** Exercise data follows **
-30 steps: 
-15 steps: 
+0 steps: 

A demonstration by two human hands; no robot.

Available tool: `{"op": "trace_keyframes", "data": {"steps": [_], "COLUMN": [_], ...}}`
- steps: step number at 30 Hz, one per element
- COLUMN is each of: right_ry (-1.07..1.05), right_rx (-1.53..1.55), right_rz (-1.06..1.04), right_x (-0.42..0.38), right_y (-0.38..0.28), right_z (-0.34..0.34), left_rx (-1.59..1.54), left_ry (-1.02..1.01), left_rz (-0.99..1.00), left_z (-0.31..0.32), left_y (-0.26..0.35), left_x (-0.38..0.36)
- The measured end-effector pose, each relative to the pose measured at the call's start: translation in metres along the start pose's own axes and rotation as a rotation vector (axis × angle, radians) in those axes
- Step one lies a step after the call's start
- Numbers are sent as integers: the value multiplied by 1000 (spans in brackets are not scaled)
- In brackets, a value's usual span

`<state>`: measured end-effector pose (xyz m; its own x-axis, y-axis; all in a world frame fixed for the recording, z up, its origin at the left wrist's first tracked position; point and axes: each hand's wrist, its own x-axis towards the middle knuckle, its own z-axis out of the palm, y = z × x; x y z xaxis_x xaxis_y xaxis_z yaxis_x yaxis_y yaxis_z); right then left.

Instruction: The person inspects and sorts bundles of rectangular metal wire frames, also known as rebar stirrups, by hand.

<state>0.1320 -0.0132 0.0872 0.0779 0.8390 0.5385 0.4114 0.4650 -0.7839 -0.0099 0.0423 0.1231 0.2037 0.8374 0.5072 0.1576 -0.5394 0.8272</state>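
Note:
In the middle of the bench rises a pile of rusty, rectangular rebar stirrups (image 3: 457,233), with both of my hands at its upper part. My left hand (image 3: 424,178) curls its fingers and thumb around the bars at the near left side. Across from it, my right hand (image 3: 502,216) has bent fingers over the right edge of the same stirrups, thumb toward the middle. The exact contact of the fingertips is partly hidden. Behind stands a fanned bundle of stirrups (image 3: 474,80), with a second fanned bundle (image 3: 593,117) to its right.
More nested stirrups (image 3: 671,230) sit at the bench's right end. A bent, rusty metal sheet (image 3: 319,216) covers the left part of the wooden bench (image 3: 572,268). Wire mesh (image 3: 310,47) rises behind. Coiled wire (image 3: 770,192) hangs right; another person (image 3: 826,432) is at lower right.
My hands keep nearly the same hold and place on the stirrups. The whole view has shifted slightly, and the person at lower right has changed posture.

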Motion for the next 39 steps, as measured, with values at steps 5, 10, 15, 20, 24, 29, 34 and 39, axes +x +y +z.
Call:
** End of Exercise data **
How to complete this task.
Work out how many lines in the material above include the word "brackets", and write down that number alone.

Your solution.
2